Parents........

So I was thinking today about parents and well how important they are. I mean yeah there important for lots of things like buying clothes and paying the bills and things like that but there is so much more things that parents do for us that they don’t have to and from being around my friends and from myself I have realised that most people take their parents for granted.
I mean most people especially teenagers have very limited contact with their parents. I’m not saying this about all teenagers or anything like that sure for all I know what I say in this post could be rubbish. So I’m going to talk about my experience with parents.
I don’t talk to my dad very much and yeah there is a lot of reasons for that and I’m not going to get into most of them but a few of them are well most of the time we have nothing to talk about, how are you meant to have a conversations with someone when there is nothing to talk about. Then there is well I guess I’m a teenager I don’t like telling my dad what I do when I go out with my friends or what happens in school. I mean most of the time what I do will end up on Facebook. Twitter or in my blog so why not just look at what happened at these places it’s much easier than trying to get information out of a stubborn teenager. I say that we have a strained relationship and I’m not going to put all of the blame onto him because I’m to blame as much as he is even though to him it always seems like I’m putting all of the blame onto him but I’m not.
Another thing about parents and teenagers I never like my dad being around my friends. I’m always worried that he will say something embarrassing or with my dad he will just start talking and not shut up. I mean he will talk about everything and anything and he could go on for hours and hours and not shut up. Yeah that’s a good thing to be talkative but it just gets annoying when he talks to your friends when you’re trying to have fun with them.
But no matter how much you ignore your parents, or no matter how many fights you have or tell them to go away or tell them that you hate them they always do whatever you need them to do for you. I know this is true with my dad. I don’t get on well with my dad all the time  and we have a very strained relationship and by now we have both acknowledged  that fact but no matter what he is always there when I need money for school, or to drive me to a hospital appointment or to an athletic event.  Parents are the ones you turn to when something goes wrong or if you need something and no matter what they will always try to help in whatever way they can. I know I am far too hard on my dad most of the time and I really hope that he reads this post because I would never go up and say anything like this to him.
Your parents are the ones who sit beside you when you’re sick and comfort you to make you feel better, they’re the ones who read your bedtime stories, the ones who you can talk to about anything, the ones who help you make decisions about what to do when you leave school, the ones who protect you from almost everything so that their child won’t get hurt.
Yeah parents can be annoying and clueless but there your parents and they will ever leave their child because they love you. You can battle their love, you can do things to hurt them and you can make them loose their trust in you but they will always give you a second chance without a doubt and as much as they have to they don’t really they do everything for you because they love you... and that’s their job... to love you.
I have started to realise the importance of not taking your parents for granted but that was only when one of them was taken away from me. When my mam got told she had cancer I didn’t take her for granted, I cherished every moment with her. It’s not because I thought she was going to die but I was because I realised that she always stood by me when I needed her love support and encouragement and all though I was only eight when she got sick and couldn’t do much for her the smile on her face when I gave her a huge was enough to make me think that I have helped her in some way with her battle against cancer.
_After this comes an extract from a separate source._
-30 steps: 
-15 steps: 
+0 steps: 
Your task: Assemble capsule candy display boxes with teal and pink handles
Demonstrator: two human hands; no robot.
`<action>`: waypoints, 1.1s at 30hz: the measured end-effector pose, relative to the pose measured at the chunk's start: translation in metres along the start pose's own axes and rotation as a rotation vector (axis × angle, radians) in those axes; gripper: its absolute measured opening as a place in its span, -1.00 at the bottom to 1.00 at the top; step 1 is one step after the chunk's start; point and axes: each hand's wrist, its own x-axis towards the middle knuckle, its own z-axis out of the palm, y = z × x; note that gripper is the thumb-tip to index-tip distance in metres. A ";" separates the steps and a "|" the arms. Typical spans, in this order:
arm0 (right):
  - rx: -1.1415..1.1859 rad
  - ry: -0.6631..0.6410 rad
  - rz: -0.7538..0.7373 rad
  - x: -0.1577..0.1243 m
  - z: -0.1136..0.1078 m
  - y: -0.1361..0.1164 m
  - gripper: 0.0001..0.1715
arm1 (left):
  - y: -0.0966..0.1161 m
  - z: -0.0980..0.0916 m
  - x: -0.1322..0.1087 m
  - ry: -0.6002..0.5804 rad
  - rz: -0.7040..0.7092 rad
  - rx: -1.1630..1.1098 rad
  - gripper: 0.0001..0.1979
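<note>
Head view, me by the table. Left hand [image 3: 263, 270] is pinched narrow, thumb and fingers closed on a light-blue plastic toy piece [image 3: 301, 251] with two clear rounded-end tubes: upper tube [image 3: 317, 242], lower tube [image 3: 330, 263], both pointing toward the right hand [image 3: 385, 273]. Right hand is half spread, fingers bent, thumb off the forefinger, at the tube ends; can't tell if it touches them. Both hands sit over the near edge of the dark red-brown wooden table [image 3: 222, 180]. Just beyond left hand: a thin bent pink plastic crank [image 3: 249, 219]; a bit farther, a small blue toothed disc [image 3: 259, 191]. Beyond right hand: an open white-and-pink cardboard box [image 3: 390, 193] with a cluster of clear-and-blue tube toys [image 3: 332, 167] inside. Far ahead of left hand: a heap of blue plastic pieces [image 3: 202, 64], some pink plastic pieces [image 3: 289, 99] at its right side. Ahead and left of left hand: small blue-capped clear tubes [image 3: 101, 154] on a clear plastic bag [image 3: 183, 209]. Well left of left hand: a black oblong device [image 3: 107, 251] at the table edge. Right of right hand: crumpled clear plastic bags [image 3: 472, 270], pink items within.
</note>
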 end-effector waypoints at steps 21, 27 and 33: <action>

I guess it’s when something that you need the most is take away from you is when you want it the most. Most people I know have someone at home for them to wash their clothes, cook the dinner and clean the house. These are all of the things that are parents do for us and we just expect them to do it for us. When I was younger my mam did all of those things for me until she couldn’t. I helped when I was asked but I never offered to wash the clothes or make the dinner because I took it for granted that she was there to do it. Now that she is gone and for almost six years I have been doing all that myself and it’s only when you have to do it that you realise how much work it really is.
 So basically the idea of this post was to get people thinking about whether or not they take their parents for granted and just expect everything to be done for them. I try not to take my dad for granted but half the time I just expect my dad to bring me to athletic events or give me money for school but the real reality is that he doesn’t have to.
But I am glad that I still have one parent in my life even with a strained relationship I am glad that I still have my dad. Thank you dad for everything that you do for me.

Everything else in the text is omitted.